The overall slope depends on the slope and the combined variance of the slope of each integration’s segments, so is a sum over integrations and segments:

\[slope_{o} = \frac{ \sum_{i,s}{ \frac{slope_{i,s}} {var^C_{i,s}}}} { \sum_{i,s}{ \frac{1} {var^C_{i,s}}}}\]

Upon successful completion of this step, the status keyword S_RAMP will be set to COMPLETE.

The MIRI first frame correction step flags all pixels in the first group of data in each integration of a MIRI exposure having more than 3 groups, so that those data do not get used in either the jump detection or ramp fitting steps. Similarly, the MIRI last frame correction step flags all pixels in the last group of data in each integration of a MIRI exposure having more than 2 groups, so that those data do not get used in either the jump detection or ramp fitting steps.
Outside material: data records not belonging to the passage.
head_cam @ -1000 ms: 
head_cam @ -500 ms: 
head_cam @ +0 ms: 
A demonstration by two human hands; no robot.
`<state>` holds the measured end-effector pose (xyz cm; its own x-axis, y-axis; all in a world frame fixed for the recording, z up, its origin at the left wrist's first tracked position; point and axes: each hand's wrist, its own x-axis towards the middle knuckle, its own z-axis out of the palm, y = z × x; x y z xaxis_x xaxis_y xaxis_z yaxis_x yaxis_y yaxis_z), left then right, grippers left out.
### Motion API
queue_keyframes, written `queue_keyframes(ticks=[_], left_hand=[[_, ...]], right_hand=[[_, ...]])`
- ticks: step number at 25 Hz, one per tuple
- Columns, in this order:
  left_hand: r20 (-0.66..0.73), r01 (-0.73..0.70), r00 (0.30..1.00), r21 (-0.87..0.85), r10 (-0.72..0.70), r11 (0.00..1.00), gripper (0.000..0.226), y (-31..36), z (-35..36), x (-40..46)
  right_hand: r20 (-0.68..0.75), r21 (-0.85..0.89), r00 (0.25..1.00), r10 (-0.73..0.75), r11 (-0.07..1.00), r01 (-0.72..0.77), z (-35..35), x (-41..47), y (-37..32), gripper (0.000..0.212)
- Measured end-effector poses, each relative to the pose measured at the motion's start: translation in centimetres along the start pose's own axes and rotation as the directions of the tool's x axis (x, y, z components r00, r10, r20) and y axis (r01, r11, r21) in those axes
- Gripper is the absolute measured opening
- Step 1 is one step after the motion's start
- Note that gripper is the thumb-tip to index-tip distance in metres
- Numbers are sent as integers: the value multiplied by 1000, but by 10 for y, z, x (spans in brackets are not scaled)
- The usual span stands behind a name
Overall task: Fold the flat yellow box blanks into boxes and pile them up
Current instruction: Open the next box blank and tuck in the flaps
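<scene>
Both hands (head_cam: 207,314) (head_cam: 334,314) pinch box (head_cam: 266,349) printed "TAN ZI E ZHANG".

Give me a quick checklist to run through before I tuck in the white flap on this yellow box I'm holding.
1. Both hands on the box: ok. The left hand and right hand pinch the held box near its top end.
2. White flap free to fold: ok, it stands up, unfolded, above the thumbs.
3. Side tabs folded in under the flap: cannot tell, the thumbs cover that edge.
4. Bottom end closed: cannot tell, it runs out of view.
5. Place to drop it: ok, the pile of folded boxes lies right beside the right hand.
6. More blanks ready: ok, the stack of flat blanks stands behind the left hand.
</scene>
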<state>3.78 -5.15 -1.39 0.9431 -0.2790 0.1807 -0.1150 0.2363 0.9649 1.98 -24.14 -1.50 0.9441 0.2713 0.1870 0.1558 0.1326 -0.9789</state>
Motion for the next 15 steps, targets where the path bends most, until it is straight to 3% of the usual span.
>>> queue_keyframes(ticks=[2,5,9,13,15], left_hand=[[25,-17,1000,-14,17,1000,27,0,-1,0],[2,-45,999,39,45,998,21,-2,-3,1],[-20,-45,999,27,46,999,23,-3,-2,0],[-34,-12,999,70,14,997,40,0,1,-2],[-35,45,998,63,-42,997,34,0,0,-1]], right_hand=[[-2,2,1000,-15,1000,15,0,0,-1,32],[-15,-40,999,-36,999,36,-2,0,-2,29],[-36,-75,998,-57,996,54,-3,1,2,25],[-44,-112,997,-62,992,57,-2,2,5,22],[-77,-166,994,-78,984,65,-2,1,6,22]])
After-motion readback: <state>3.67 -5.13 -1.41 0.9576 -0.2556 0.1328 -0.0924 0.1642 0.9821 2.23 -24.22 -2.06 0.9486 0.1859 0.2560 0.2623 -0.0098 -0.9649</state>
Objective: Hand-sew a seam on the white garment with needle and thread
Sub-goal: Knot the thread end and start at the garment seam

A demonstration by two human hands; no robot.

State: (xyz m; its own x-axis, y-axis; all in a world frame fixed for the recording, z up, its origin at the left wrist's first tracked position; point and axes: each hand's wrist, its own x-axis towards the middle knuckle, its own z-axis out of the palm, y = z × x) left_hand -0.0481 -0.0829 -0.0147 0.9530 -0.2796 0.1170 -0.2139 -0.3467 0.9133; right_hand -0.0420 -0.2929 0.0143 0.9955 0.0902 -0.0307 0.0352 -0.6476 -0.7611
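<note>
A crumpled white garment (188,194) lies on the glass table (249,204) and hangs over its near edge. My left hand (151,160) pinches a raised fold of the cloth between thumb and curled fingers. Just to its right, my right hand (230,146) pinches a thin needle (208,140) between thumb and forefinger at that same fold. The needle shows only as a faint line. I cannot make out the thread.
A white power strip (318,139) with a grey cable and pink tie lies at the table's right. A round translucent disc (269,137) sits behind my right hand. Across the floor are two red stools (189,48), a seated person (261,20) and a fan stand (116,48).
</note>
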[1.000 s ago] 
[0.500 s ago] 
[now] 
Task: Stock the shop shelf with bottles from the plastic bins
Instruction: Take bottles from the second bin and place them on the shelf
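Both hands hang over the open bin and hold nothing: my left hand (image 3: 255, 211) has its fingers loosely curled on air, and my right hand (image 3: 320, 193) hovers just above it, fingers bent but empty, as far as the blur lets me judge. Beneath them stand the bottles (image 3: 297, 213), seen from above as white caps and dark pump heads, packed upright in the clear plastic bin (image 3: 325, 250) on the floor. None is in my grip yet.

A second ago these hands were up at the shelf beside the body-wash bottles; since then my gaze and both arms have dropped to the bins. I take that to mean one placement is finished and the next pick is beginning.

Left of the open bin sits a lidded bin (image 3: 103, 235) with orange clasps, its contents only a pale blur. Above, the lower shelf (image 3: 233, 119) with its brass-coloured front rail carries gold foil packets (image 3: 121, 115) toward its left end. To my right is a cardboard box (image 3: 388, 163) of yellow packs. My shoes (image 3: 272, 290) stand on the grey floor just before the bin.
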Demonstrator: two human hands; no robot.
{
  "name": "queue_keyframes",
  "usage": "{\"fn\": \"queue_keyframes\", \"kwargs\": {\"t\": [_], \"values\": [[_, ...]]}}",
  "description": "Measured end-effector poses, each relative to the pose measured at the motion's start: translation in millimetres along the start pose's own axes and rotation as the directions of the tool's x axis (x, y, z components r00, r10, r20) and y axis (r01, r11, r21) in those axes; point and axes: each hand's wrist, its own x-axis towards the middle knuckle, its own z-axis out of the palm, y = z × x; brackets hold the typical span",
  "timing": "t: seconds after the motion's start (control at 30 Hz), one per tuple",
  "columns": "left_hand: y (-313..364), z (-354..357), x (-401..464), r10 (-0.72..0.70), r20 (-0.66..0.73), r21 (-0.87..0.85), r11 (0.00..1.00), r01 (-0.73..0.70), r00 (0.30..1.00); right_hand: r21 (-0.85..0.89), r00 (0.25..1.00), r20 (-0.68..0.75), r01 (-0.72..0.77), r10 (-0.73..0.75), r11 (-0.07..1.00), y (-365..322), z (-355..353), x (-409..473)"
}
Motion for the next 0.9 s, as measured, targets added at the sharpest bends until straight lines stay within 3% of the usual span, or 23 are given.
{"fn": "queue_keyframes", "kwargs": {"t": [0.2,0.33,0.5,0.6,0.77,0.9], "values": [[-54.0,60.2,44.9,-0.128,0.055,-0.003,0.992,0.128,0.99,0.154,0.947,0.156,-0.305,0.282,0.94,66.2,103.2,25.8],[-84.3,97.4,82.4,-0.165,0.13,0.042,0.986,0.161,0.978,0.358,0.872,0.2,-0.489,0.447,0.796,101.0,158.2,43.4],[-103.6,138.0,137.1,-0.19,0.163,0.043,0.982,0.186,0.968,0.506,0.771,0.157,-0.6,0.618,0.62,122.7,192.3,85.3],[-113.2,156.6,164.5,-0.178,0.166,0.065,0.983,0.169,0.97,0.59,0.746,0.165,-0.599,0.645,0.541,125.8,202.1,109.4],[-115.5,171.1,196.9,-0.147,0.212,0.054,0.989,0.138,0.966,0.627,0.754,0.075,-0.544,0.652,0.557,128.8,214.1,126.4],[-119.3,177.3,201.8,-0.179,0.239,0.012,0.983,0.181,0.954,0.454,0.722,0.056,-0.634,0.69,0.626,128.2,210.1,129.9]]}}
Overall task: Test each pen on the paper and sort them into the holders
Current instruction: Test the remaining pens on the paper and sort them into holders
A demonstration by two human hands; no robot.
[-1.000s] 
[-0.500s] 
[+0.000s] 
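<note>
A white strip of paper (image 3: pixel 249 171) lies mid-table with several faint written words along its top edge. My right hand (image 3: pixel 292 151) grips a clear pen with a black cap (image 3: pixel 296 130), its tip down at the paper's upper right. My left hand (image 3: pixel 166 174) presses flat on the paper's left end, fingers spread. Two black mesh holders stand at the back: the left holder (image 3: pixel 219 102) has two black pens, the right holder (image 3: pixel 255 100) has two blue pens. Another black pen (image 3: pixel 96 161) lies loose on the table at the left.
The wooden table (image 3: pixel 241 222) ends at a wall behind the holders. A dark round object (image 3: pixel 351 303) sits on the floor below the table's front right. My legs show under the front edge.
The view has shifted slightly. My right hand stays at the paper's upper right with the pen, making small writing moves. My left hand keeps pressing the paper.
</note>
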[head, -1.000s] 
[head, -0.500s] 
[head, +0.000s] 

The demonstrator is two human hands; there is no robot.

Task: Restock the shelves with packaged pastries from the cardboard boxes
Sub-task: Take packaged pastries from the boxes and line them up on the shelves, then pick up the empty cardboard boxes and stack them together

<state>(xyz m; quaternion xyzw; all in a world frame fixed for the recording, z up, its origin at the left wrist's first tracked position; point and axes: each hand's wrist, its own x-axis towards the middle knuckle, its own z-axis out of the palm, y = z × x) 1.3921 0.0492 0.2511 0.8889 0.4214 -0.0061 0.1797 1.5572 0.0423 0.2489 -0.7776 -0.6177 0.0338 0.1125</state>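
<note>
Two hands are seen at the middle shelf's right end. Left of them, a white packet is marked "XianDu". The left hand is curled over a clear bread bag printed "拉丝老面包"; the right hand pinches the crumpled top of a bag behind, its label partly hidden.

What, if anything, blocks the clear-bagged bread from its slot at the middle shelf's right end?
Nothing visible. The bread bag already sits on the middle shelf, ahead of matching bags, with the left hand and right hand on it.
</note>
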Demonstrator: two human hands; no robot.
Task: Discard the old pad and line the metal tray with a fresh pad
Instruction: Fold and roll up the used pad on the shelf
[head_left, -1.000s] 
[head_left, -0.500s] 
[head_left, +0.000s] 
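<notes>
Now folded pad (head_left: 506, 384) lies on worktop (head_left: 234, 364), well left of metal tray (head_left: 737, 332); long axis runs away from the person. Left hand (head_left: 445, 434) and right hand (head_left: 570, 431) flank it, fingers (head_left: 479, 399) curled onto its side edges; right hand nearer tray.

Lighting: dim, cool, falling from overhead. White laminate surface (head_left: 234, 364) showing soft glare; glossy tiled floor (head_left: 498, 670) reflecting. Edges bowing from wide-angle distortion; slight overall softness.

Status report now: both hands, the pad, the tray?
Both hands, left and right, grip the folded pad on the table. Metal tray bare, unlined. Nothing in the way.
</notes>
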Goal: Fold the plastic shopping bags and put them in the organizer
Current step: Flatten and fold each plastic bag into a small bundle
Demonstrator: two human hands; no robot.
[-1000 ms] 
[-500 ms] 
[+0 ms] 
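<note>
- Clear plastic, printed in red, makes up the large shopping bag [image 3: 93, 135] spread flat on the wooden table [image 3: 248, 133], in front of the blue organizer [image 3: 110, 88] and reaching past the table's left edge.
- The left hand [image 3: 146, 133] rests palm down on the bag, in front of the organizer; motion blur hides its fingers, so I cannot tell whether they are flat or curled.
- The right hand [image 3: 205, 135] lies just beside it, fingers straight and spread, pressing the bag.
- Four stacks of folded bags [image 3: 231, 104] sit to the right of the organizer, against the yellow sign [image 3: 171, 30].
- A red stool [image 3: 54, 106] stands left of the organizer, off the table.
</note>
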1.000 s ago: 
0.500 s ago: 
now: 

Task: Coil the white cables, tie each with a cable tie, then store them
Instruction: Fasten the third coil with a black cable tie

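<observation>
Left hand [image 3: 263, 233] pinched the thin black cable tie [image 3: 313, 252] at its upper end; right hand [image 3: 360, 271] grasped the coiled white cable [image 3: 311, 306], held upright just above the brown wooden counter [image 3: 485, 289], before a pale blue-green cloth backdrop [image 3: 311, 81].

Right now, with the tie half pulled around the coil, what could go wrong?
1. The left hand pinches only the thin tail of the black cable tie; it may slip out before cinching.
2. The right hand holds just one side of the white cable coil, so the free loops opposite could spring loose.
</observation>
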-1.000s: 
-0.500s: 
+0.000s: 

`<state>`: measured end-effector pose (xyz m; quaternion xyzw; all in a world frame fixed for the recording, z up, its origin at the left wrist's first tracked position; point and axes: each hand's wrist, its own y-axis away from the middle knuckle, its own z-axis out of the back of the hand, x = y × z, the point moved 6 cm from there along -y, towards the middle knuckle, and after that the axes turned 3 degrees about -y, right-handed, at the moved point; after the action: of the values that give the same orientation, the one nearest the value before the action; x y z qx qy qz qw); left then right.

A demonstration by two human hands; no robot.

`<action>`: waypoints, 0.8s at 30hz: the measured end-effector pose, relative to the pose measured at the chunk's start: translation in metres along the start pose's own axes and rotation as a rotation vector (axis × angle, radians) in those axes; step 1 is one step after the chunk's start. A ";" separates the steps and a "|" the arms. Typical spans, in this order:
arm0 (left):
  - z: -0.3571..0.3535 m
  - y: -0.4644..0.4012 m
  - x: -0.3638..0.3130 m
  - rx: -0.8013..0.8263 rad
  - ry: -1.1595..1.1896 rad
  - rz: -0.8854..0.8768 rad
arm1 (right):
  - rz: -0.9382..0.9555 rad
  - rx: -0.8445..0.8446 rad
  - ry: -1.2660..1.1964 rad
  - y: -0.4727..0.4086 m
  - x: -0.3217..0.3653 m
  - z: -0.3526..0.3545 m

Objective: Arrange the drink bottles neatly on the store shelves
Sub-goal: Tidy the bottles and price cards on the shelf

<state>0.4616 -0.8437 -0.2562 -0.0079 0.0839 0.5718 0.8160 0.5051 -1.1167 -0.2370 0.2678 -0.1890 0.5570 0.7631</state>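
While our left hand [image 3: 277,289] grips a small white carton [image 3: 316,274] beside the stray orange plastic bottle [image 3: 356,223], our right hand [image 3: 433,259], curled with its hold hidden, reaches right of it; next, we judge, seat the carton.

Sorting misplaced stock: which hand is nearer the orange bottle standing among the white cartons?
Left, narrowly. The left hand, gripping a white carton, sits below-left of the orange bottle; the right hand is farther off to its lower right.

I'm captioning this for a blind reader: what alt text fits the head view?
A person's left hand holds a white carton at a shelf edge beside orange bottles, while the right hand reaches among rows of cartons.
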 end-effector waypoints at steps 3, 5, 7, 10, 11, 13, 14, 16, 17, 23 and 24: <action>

The ramp fitting will only fit data if there are at least 2 good groups of data, and will log a warning otherwise.

Step Arguments

The ramp fitting step has three optional arguments that can be set by the user:

  • --save_opt: A True/False value that specifies whether to write optional output information.
  • --opt_name: A string that can be used to override the default name for the optional output information.
  • --int_name: A string that can be used to override the default name for the integration-by-integration slopes, for the case that the input file contains more than one integration.